As far as tribal law enforcement working with other agencies, federal and local, Eid noted that those relationships also vary widely: “The relationships swing from good to almost nothing, and even to outright hostility.”
To help address such issues under the direction of the 2010 TLOA, the DOJ announced the launch of the initial phase of the Tribal Access Program for National Crime Information, TAP, in 2015 in which tribes would be able to both report and access crime information in the federal NCIC database. Ten tribes were selected to participate in the pilot program and were to receive NCIC terminals. DOJ officials did not respond to questions about the number of tribes that currently have access to the NCIC terminals nor to questions regarding funding for future tribal access.
Although the Tulalip Tribe is among the 10 participating in the project, they have yet to receive a NCIC terminal despite offering to pay for it, according to tribal attorney Michelle Demmert. “We need full access now to this database. I doubt that any other municipality or state would need to work so hard to justify meeting the needs of the community,” she said.
Native peoples are not the only ones who are underserved by America’s approach to helping to find and identify missing persons. Reveal, a project with the Center for Investigative Reporting, published an extensive investigation in 2015, “Left for Dead: How America Fails the Missing and Unidentified, “ which lays out how U.S. authorities mishandle these reports. According to the article, the FBI refused to provide access to its data on unidentified remains despite requests from Reveal under the Freedom of Information Act.
Clearly, missing persons and unidentified remains are not a top priority for law enforcement. But for Native women, whose numbers may be greater and whose loss may go unreported, the issue reflects a wider systemic failure of the U.S. to meet its trust agreement with tribal nations.
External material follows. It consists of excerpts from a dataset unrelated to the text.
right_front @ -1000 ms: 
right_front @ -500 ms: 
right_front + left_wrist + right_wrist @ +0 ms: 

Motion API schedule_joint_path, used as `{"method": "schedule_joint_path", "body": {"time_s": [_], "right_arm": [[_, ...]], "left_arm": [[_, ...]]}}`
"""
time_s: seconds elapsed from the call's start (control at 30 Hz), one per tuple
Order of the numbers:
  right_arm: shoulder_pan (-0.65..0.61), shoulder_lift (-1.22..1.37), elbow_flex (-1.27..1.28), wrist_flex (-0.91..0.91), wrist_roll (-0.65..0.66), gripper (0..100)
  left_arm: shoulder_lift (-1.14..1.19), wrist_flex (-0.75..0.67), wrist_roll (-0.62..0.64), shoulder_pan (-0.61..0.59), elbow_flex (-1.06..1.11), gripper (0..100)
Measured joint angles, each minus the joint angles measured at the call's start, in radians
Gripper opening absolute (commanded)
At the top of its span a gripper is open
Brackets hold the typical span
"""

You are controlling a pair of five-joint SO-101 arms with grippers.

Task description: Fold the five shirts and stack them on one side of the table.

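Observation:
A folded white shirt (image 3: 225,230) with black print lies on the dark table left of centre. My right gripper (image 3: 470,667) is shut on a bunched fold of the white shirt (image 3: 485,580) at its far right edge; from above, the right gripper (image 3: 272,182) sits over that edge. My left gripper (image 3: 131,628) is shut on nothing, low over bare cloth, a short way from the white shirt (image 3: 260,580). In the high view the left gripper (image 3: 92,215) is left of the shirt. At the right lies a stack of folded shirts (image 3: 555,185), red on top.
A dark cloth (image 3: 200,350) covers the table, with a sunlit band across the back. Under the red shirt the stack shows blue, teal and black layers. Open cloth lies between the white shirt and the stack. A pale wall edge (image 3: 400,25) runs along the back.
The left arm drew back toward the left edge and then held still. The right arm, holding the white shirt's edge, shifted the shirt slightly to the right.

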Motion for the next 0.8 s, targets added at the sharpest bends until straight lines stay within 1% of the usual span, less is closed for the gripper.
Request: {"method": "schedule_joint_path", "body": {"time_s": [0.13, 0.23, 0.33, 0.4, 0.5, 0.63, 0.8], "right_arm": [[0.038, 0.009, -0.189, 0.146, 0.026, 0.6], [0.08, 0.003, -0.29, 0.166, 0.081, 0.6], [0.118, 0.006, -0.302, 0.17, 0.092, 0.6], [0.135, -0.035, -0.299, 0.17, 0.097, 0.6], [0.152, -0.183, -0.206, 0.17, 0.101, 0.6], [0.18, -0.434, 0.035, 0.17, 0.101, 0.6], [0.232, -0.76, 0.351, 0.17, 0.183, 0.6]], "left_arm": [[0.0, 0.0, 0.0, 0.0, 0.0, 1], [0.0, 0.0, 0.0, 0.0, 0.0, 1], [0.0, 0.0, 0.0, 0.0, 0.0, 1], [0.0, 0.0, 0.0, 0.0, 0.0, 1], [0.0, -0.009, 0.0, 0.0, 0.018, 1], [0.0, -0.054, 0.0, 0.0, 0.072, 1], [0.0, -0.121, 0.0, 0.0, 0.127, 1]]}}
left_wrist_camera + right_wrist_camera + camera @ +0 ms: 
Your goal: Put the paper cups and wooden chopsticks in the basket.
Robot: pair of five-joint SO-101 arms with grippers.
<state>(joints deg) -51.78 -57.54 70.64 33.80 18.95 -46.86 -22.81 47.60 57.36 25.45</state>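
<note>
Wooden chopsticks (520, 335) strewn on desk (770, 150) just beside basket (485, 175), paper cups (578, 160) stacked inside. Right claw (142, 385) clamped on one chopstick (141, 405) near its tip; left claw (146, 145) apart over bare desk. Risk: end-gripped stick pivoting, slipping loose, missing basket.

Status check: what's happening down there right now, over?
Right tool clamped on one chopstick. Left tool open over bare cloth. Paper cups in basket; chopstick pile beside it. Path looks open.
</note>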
“There is so much fear and distrust of law enforcement among our people that they are often reluctant to report loved ones as missing or to report sexual assault,” noted O’Leary.
This fear adds to the lack of accurate data not only about missing and murdered women but also about those who have been raped. Contacting law enforcement can bring unwanted scrutiny to women who are victims of violent crime.
As an example of that, O’Leary pointed to the 2015 abduction of Edith Chavez from Minnesota, in which Chavez suspects she was drugged and taken to Williston, North Dakota. She managed to escape and reported the incident to Williston police who refused to take her statement and instead checked her record. The result? They detained and charged her for an unpaid traffic ticket from 2011.
According to The Guardian, the Williston police department did not respond to requests for comment but instead issued a press release claiming Chavez had smelled of alcohol and had been to a casino. Police later dropped charges against Chavez.
“Native women are not often seen as worthy victims. We have to first prove our innocence, that we weren’t drunk or out partying,“ said O’Leary.